■ **Task goal**: Write out all of the entries exactly, please.

■ **Excerpted records**:
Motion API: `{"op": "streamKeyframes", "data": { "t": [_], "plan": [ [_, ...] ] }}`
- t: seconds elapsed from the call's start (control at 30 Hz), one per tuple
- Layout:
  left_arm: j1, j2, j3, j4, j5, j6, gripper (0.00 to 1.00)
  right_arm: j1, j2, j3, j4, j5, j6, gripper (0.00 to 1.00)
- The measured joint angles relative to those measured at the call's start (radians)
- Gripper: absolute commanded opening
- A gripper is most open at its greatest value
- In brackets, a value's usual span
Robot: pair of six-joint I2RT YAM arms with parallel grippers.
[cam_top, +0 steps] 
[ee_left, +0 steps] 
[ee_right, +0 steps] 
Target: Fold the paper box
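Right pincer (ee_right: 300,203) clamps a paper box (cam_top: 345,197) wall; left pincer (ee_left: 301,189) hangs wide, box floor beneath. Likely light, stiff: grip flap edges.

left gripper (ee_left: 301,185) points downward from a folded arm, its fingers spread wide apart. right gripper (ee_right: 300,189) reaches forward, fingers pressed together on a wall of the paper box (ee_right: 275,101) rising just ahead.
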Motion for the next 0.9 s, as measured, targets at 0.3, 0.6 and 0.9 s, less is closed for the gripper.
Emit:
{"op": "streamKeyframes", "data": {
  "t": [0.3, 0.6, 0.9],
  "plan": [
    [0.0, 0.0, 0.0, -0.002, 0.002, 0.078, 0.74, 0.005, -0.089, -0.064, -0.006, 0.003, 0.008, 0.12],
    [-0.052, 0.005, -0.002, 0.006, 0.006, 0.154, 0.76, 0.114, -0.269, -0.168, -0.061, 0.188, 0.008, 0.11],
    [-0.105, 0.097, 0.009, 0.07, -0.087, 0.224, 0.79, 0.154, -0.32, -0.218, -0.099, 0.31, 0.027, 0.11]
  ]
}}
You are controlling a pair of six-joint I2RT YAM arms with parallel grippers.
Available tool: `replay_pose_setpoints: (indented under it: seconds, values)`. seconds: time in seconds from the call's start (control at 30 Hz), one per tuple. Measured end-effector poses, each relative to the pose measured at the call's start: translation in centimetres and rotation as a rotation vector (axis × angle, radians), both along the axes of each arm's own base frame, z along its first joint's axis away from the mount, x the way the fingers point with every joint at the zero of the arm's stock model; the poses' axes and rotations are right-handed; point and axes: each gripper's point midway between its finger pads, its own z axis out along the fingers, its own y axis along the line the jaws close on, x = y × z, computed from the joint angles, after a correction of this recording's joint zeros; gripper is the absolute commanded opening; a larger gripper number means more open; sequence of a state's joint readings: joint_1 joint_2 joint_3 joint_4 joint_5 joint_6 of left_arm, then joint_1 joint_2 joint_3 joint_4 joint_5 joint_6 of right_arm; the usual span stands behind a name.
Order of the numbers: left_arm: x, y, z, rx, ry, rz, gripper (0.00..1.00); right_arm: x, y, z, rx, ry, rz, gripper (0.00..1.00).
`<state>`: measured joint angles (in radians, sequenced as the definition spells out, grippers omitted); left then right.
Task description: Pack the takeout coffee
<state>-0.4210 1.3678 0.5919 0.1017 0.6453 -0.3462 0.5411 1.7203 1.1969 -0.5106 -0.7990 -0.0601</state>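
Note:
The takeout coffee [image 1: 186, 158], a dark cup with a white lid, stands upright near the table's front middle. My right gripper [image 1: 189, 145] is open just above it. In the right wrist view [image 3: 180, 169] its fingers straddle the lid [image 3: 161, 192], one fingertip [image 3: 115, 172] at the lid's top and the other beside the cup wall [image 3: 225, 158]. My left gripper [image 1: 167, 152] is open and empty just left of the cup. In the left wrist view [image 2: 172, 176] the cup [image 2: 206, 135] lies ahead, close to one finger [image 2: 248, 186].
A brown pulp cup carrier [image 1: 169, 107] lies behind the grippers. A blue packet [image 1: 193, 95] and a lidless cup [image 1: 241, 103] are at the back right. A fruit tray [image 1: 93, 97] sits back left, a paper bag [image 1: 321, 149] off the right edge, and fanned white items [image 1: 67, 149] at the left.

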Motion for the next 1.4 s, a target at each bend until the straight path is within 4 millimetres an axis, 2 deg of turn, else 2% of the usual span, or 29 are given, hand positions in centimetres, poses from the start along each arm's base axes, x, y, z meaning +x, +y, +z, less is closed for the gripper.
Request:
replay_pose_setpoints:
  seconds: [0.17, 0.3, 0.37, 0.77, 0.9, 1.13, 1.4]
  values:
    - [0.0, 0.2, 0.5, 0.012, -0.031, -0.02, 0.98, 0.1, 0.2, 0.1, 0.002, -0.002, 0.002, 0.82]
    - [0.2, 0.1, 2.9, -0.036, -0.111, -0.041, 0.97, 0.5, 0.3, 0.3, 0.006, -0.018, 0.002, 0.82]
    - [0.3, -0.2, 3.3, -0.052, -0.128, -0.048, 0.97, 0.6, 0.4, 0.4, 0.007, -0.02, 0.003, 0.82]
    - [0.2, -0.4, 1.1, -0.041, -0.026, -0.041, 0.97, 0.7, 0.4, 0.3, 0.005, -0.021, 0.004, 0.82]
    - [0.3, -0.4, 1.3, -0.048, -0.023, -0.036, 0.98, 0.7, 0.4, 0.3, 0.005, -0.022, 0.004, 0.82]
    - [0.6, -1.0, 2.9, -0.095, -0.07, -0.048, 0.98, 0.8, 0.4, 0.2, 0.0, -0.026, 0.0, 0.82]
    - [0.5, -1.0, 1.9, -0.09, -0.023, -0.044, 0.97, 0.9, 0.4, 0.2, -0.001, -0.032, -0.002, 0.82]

■ **Result of the task**:
Motion API: `{"op": "streamKeyframes", "data": { "t": [_], "plan": [ [_, ...] ] }}`
- t: seconds elapsed from the call's start (control at 30 Hz), one per tuple
- Layout:
  left_arm: j1, j2, j3, j4, j5, j6, gripper (0.00 to 1.00)
  right_arm: j1, j2, j3, j4, j5, j6, gripper (0.00 to 1.00)
- The measured joint angles relative to those measured at the call's start (radians)
- Gripper: absolute commanded opening
- A gripper is most open at its greatest value
- In brackets, a value's usual span
Robot: pair of six-joint I2RT YAM arms with parallel grippers.
[cam_top, +0 steps] 
[ee_left, +0 steps] 
[ee_right, +0 steps] 
Target: Fold the paper box
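Right pincer (ee_right: 300,203) clamps a paper box (cam_top: 345,197) wall; left pincer (ee_left: 301,189) hangs wide, box floor beneath. Likely light, stiff: grip flap edges.

left gripper (ee_left: 301,185) points downward from a folded arm, its fingers spread wide apart. right gripper (ee_right: 300,189) reaches forward, fingers pressed together on a wall of the paper box (ee_right: 275,101) rising just ahead.
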Motion for the next 0.9 s, as measured, targets at 0.3, 0.6 and 0.9 s, less is closed for the gripper.
Emit:
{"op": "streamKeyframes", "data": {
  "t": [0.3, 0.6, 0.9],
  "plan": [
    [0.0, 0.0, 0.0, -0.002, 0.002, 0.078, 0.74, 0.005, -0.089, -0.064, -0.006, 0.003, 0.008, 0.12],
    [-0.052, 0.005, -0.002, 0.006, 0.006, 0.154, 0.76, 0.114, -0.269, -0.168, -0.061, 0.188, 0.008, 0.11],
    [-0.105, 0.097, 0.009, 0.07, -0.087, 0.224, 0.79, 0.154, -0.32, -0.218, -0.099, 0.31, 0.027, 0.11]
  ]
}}
You are controlling a pair of six-joint I2RT YAM arms with parallel grippers.
Available tool: `replay_pose_setpoints: (indented under it: seconds, values)`. seconds: time in seconds from the call's start (control at 30 Hz), one per tuple. Measured end-effector poses, each relative to the pose measured at the call's start: translation in centimetres and rotation as a rotation vector (axis × angle, radians), both along the axes of each arm's own base frame, z along its first joint's axis away from the mount, x the way the fingers point with every joint at the zero of the arm's stock model; the poses' axes and rotations are right-handed; point and axes: each gripper's point midway between its finger pads, its own z axis out along the fingers, its own y axis along the line the jaws close on, x = y × z, computed from the joint angles, after a correction of this recording's joint zeros; gripper is the absolute commanded opening; a larger gripper number means more open; sequence of a state's joint readings: joint_1 joint_2 joint_3 joint_4 joint_5 joint_6 of left_arm, then joint_1 joint_2 joint_3 joint_4 joint_5 joint_6 of right_arm; the usual span stands behind a name.
Order of the numbers: left_arm: x, y, z, rx, ry, rz, gripper (0.00..1.00); right_arm: x, y, z, rx, ry, rz, gripper (0.00..1.00).
`<state>`: measured joint angles (in radians, sequenced as the definition spells out, grippers omitted); left then right.
Task description: Pack the takeout coffee
<state>-0.4210 1.3678 0.5919 0.1017 0.6453 -0.3462 0.5411 1.7203 1.1969 -0.5106 -0.7990 -0.0601</state>
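Note:
The takeout coffee [image 1: 186, 158], a dark cup with a white lid, stands upright near the table's front middle. My right gripper [image 1: 189, 145] is open just above it. In the right wrist view [image 3: 180, 169] its fingers straddle the lid [image 3: 161, 192], one fingertip [image 3: 115, 172] at the lid's top and the other beside the cup wall [image 3: 225, 158]. My left gripper [image 1: 167, 152] is open and empty just left of the cup. In the left wrist view [image 2: 172, 176] the cup [image 2: 206, 135] lies ahead, close to one finger [image 2: 248, 186].
A brown pulp cup carrier [image 1: 169, 107] lies behind the grippers. A blue packet [image 1: 193, 95] and a lidless cup [image 1: 241, 103] are at the back right. A fruit tray [image 1: 93, 97] sits back left, a paper bag [image 1: 321, 149] off the right edge, and fanned white items [image 1: 67, 149] at the left.
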
Motion for the next 1.4 s, a target at each bend until the straight path is within 4 millimetres an axis, 2 deg of turn, else 2% of the usual span, or 29 are given, hand positions in centimetres, poses from the start along each arm's base axes, x, y, z meaning +x, +y, +z, less is closed for the gripper.
Request:
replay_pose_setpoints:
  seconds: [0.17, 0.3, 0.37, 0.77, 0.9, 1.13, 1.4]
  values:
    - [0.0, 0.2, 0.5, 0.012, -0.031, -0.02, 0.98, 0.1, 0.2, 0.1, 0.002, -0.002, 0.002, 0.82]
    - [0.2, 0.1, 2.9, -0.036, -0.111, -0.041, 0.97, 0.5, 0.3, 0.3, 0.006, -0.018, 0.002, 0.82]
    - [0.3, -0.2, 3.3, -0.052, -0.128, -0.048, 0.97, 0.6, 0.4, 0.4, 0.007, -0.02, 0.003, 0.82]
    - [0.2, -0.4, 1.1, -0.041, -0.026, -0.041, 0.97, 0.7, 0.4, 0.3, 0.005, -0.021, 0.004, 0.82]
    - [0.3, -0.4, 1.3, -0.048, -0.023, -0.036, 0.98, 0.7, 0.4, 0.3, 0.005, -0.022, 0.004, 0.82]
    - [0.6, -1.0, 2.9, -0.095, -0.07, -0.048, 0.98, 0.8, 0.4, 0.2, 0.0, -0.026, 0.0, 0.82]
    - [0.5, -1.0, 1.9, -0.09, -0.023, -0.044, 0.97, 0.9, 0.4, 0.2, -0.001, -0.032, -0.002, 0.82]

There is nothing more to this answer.